Why are frequentists uncomfortable with bayesian statistics when "optimization" algorithms used in frequentist statistics is bayesian?
This is a loaded question. The premise that iterative frequentist methods are like the updating of prior information is false.
(In addition the reference to statisticians as 'frequentists' makes it sound like a religion or nationality. There are no frequentist people, but there are people that use frequentist methods.)
In Bayesian statistics we compute a posterior probability distribution for a parameter that is to be estimated (and in order to do so we need a prior probability distribution).
This type of computation, of a probability distribution for the parameter that is to be estimated, does not happen with frequentist methods.

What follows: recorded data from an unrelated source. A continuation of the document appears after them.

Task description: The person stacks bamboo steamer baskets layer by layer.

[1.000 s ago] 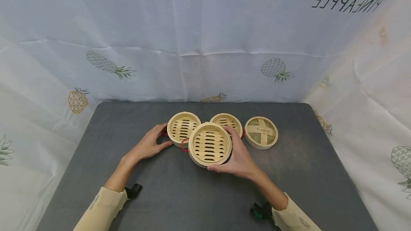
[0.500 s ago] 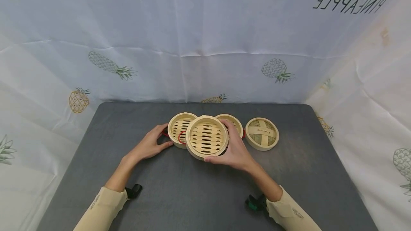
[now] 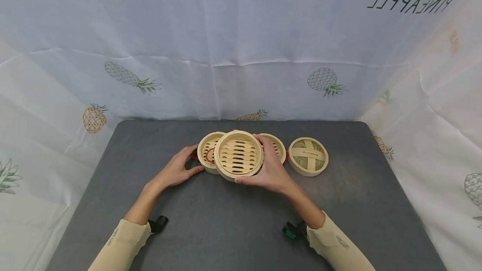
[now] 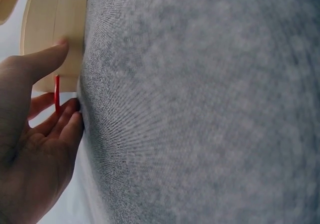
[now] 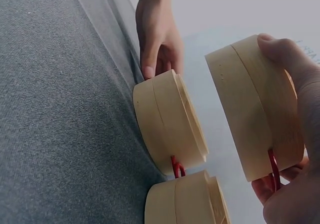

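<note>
The right hand point(image 3: 272, 174), its grip round the raised steamer point(image 3: 239, 156), has drifted farther over the left steamer point(image 3: 209, 142), which the left hand point(image 3: 179, 170) holds (nearer lined up, I'd say).

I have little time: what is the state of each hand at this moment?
Left hand: holding the leftmost steamer basket by its side.
Right hand: holding the raised steamer basket.
</note>
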The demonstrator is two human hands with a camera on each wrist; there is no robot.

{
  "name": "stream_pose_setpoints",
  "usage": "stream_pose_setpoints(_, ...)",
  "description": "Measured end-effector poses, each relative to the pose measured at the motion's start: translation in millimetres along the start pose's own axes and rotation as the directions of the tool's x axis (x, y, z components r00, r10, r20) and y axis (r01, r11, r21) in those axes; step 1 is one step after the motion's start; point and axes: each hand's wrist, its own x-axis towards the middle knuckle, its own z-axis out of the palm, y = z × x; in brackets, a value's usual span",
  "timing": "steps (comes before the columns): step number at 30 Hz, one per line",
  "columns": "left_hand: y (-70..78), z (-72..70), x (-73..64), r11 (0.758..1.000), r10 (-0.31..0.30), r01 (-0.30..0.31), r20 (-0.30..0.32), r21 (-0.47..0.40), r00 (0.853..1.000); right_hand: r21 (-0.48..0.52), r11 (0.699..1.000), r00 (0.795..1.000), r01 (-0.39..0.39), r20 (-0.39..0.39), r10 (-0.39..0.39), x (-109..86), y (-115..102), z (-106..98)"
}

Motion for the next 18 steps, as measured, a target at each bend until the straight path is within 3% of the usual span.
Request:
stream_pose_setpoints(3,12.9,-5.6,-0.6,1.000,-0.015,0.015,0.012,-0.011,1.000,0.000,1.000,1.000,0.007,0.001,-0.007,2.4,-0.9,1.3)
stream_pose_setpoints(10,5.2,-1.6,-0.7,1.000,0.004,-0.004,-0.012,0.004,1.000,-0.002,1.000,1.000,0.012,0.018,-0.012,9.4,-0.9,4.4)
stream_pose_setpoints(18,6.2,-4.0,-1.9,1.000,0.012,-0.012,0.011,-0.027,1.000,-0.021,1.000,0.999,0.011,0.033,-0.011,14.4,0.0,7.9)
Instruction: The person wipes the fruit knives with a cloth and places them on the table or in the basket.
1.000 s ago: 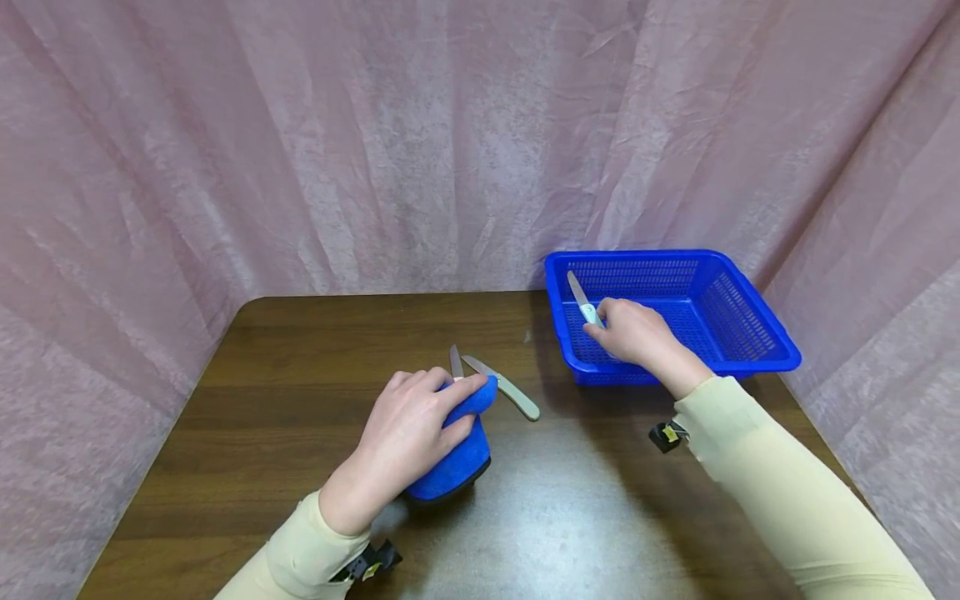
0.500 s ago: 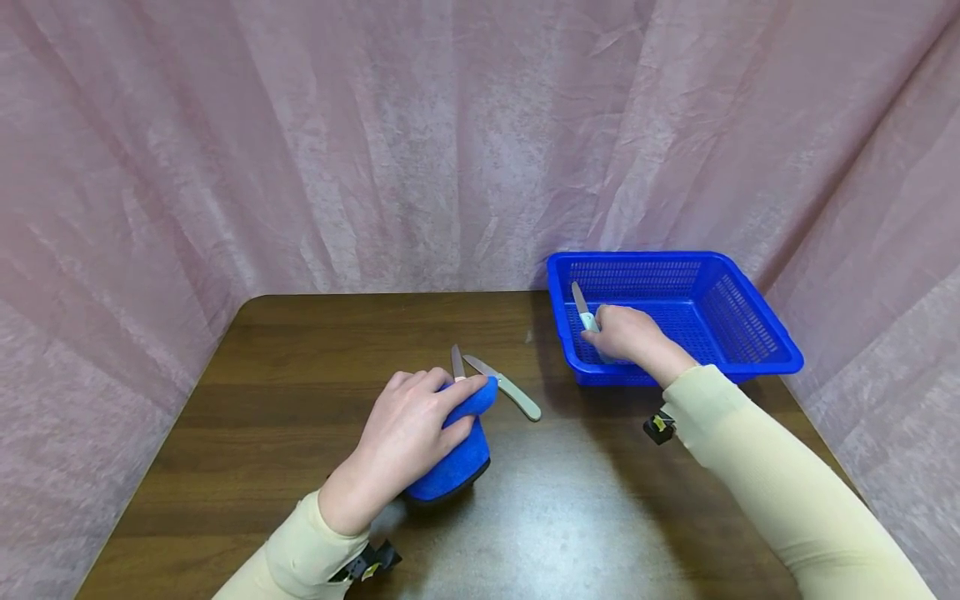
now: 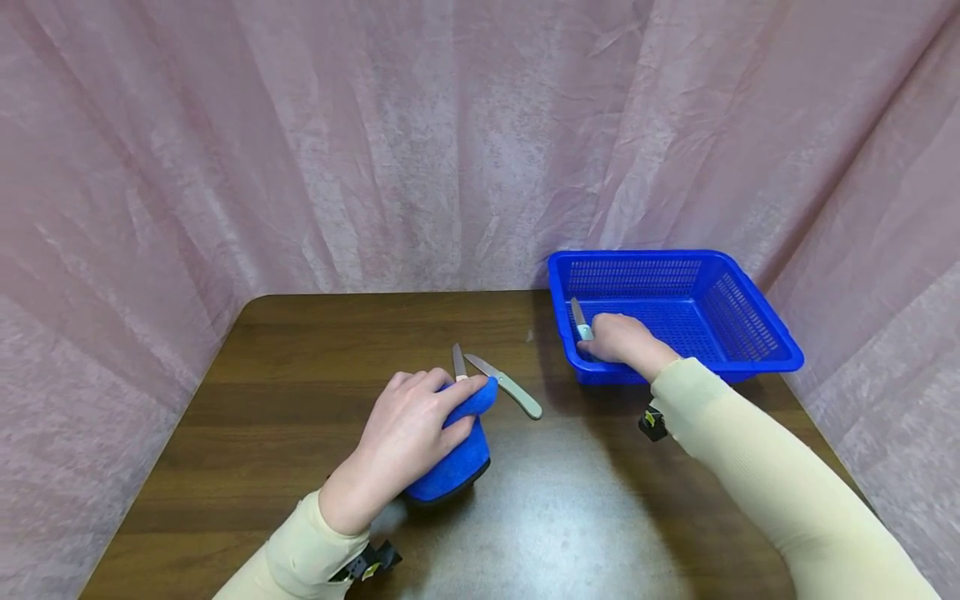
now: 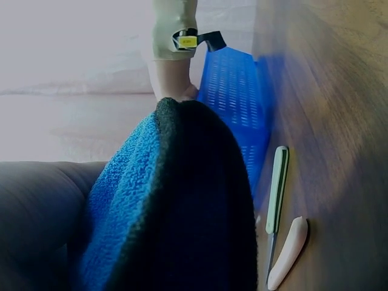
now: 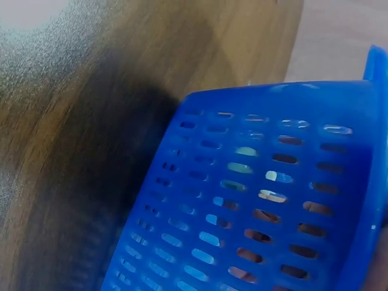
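Pink knife handle [image 4: 289, 253]: clearer from left wrist

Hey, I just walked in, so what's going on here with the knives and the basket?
Someone's right hand holds a knife down inside the basket, near its left side, blade pointing away from the person. Their left hand grips a blue cloth over the table. Two more knives lie on the table by the cloth: a green-handled one and a pink-handled one, partly hidden from above by that hand and cloth.
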Demonstrator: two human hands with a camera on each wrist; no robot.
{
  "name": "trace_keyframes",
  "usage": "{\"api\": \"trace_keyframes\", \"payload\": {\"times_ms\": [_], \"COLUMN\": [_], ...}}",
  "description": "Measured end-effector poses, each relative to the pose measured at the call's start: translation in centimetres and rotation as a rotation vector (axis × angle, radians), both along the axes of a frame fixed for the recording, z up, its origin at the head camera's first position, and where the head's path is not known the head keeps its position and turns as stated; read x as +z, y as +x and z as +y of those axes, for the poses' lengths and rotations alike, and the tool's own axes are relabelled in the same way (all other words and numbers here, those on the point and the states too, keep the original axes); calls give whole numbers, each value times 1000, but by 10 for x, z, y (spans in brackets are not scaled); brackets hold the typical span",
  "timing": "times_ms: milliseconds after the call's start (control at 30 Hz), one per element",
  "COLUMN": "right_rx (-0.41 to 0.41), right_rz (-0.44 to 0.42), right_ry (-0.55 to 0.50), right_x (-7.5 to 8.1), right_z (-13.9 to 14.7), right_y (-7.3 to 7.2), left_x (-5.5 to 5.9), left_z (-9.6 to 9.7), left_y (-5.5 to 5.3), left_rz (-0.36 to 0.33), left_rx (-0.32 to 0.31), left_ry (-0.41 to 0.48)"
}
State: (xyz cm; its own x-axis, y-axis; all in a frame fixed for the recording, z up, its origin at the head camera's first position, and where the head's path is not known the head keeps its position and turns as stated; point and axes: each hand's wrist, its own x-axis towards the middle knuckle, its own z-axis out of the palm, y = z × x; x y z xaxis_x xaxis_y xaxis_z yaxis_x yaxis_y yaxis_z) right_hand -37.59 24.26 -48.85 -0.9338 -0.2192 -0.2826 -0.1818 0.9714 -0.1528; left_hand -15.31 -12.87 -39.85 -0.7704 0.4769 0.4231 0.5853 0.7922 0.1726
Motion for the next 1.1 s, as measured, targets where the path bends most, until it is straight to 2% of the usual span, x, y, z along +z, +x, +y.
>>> {"api": "trace_keyframes", "payload": {"times_ms": [200,300,533,800,1100], "right_rx": [13,40,45,49,65], "right_rz": [-62,-66,-70,-95,-82], "right_ry": [34,34,25,10,6], "right_x": [-40,-47,-49,-47,-40], "right_z": [12,14,11,6,4], "right_y": [-35,-41,-39,-33,-27], "left_x": [0,0,1,-2,-4], "left_z": [0,0,0,0,-2], "left_y": [1,2,3,2,1], "left_rz": [-1,-3,-6,-5,-19], "left_rx": [1,3,6,8,8], "left_ry": [0,-1,-5,-12,-7]}}
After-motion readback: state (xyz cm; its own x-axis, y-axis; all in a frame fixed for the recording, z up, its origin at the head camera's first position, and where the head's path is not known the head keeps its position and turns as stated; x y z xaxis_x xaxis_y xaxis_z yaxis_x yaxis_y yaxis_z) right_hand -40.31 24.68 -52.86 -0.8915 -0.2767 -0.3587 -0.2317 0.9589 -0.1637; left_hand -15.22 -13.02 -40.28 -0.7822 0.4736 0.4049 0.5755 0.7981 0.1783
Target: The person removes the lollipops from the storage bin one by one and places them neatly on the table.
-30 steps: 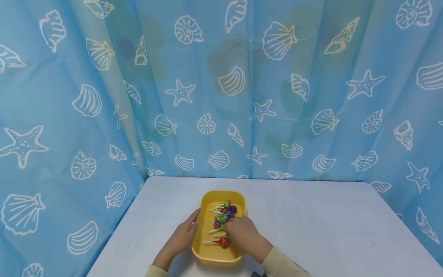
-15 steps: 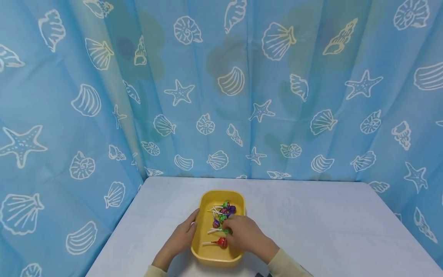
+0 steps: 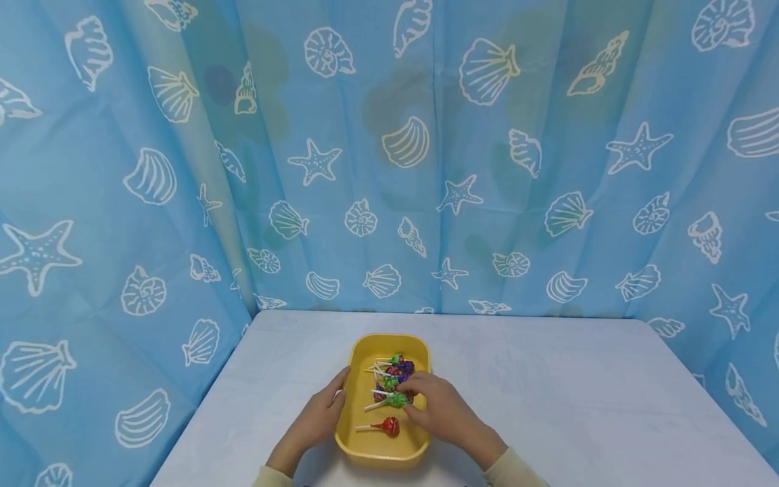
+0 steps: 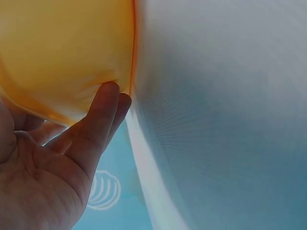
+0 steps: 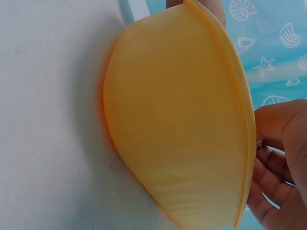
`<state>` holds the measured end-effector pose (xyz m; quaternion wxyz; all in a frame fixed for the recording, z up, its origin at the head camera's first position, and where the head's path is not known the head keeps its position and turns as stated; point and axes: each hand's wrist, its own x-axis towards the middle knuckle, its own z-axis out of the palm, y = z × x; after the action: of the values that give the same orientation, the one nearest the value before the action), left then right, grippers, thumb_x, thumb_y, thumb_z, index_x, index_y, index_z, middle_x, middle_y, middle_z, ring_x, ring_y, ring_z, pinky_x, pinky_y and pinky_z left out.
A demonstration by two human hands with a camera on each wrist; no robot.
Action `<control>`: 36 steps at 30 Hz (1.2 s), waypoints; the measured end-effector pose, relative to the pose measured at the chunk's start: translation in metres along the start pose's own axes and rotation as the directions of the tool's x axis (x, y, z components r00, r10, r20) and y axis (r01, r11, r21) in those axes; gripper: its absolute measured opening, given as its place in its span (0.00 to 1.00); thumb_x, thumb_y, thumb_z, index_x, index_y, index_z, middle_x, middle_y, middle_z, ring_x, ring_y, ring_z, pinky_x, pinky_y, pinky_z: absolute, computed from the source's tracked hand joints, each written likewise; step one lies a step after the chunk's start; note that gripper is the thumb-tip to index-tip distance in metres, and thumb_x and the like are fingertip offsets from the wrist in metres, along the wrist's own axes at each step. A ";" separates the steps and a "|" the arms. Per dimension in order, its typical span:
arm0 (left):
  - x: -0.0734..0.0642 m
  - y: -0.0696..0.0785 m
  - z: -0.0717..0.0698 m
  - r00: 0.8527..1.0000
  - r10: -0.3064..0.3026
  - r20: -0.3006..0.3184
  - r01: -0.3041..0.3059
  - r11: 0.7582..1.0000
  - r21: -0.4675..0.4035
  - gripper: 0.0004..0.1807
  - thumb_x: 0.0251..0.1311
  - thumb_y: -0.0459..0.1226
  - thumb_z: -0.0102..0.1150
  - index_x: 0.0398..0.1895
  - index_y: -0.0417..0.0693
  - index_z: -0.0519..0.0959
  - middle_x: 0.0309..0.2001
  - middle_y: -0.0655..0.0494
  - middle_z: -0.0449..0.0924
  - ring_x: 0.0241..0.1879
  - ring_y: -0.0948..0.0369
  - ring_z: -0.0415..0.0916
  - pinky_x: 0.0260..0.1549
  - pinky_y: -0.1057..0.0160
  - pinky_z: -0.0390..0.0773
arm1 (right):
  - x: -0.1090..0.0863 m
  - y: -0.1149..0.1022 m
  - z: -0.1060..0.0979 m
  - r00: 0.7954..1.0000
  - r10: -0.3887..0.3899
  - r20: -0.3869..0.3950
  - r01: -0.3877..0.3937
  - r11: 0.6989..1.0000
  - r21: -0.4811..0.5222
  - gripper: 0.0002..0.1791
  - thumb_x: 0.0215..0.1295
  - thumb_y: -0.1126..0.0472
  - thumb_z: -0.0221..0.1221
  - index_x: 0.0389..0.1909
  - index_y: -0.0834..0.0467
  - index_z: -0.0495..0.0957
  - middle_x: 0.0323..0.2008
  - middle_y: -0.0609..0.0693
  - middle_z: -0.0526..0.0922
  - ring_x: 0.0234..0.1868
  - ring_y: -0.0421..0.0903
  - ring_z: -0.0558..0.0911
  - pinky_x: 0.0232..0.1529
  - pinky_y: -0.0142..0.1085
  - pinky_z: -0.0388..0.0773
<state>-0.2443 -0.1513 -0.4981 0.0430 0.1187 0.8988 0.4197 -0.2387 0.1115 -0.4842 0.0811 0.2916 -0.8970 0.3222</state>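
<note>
A yellow plastic box (image 3: 380, 456) stands on the table and holds several wrapped lollipops. My left hand (image 3: 322, 414) lies along its left side, fingers fairly straight, fingertips touching the outer wall (image 4: 67, 43). Over the right rim reaches my right hand (image 3: 441, 409), pinching a green-wrapped lollipop (image 3: 397, 399) between thumb and fingers. In the right wrist view, the box wall (image 5: 177, 105) hides most of what those fingers hold. Beside them in the box lie purple and green lollipops (image 3: 391, 383) in a cluster, white sticks pointing left. A red lollipop (image 3: 390, 426) rests apart, nearer me.
A white-covered table (image 3: 548, 392) extends to both sides of the box. Behind it and at the left hangs a blue curtain (image 3: 341, 169) with white seashell and starfish prints.
My right hand has drawn back slightly to the right, and its thumb and fingers now show around the green lollipop, whose stick has shifted. The left hand stays against the box.
</note>
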 end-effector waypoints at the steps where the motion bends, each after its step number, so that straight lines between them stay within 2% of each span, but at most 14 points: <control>1: 0.000 0.000 0.000 1.000 -0.003 0.001 0.003 1.000 0.001 0.27 0.78 0.35 0.41 0.78 0.40 0.60 0.69 0.38 0.70 0.70 0.39 0.64 0.67 0.36 0.63 | 0.000 0.001 0.000 1.000 0.004 -0.009 -0.004 1.000 0.007 0.13 0.60 0.63 0.69 0.47 0.55 0.86 0.43 0.42 0.83 0.43 0.38 0.80 0.49 0.40 0.84; 8: 0.001 0.001 0.001 1.000 -0.020 -0.009 0.020 1.000 0.009 0.27 0.78 0.36 0.41 0.78 0.41 0.60 0.69 0.39 0.70 0.70 0.40 0.65 0.67 0.36 0.64 | -0.004 0.006 0.001 0.998 0.001 -0.057 0.005 0.995 0.098 0.13 0.59 0.66 0.67 0.46 0.57 0.86 0.41 0.41 0.82 0.41 0.37 0.80 0.45 0.43 0.85; 16: 0.000 0.003 0.001 1.000 -0.024 -0.015 0.024 1.000 0.019 0.27 0.78 0.35 0.40 0.78 0.40 0.60 0.69 0.39 0.71 0.69 0.40 0.66 0.67 0.37 0.65 | -0.008 0.006 -0.003 0.989 0.022 -0.144 -0.004 0.992 0.126 0.13 0.59 0.68 0.67 0.45 0.57 0.86 0.43 0.43 0.82 0.38 0.44 0.80 0.35 0.37 0.82; 27: -0.001 0.002 -0.002 1.000 -0.006 0.001 0.006 1.000 -0.007 0.27 0.78 0.35 0.42 0.78 0.41 0.60 0.66 0.38 0.73 0.67 0.40 0.69 0.65 0.36 0.68 | -0.013 0.009 -0.005 0.975 0.116 -0.188 -0.089 0.985 0.145 0.13 0.58 0.68 0.68 0.45 0.57 0.86 0.41 0.40 0.81 0.39 0.39 0.79 0.44 0.46 0.85; 36: -0.001 0.004 -0.003 1.000 -0.007 -0.009 0.007 1.000 -0.010 0.27 0.78 0.34 0.42 0.77 0.40 0.61 0.67 0.37 0.71 0.69 0.38 0.65 0.67 0.35 0.63 | -0.018 0.014 -0.006 0.955 0.151 -0.255 -0.119 0.984 0.137 0.14 0.57 0.68 0.68 0.43 0.50 0.86 0.41 0.37 0.81 0.39 0.36 0.79 0.44 0.40 0.84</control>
<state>-0.2432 -0.1511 -0.4932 0.0413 0.1136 0.8972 0.4247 -0.2322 0.1320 -0.4931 0.1604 0.1885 -0.8749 0.4162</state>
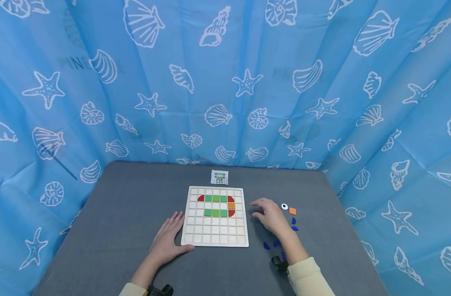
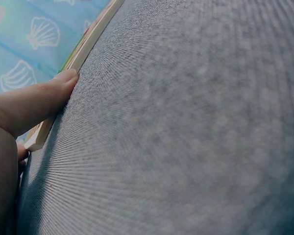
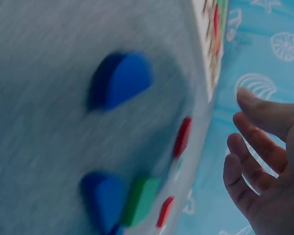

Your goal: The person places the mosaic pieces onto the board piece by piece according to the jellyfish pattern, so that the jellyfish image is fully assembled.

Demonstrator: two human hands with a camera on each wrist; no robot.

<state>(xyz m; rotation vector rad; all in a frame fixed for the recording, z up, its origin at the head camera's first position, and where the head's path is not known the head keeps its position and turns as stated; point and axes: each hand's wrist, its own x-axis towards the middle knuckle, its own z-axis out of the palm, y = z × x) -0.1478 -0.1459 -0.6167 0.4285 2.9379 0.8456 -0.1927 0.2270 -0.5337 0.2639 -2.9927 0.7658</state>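
Flat on the grey table (image 1: 110,230) lay my gridded board (image 1: 215,230), my left hand (image 1: 165,242) spread wide round its near left corner, touching it, my right hand (image 1: 271,217) loosely bent, empty, just beyond its right side, near scattered blue pieces (image 1: 267,245).

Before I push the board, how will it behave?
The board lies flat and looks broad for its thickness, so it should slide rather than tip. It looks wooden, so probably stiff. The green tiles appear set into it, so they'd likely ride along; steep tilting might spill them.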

The iterative procedures in frequentist methods that you talk about (e.g. iterative re-weighted least squares, or optimization methods to find a MLE, the solution to an equation) are an entirely different thing than this computation of a posterior probability distribution. These iterative procedures require a starting point but it is different from a prior distribution.
Why is a prior distribution problematic and this starting point not?
The iterative procedures converge to a point/solution that is purely dependent on the data and completely independent on the starting point. There is no influence of the starting point (or only limited, for instance if the computer makes mistakes because of a bad starting point, but in principle the algorithm should lead to a final point/solution independent from the starting point).
On the other hand, with a Bayesian method the end result will be dependent on the data and also the prior information. This is different from the iteration in some algorithm to compute/solve an equation. With Bayes rule your solution becomes dependent on the prior. So a lot effort is needed to select a good prior for the analysis and many books and articles are written about it (it might be half if not more of all the literature about Bayesian methods).
A criticism here might be that the solution of a frequentist method is not purely dependent on the data but also on the model which is part of the analysis (although this a detour from your thinking about the iterative algorithms).
Frequentist methods and Bayesian methods are all containing information outside the data (which makes the methods subjective). The models, assumptions, decisions about analysis, etc. The thing is that with Bayesian methods you have this prior which can be of large influence (if it provides more information than the data).
But if we focus on your idea about the iterative algorithms... those have nothing to do with the prior information and subjective input into the statistical analysis.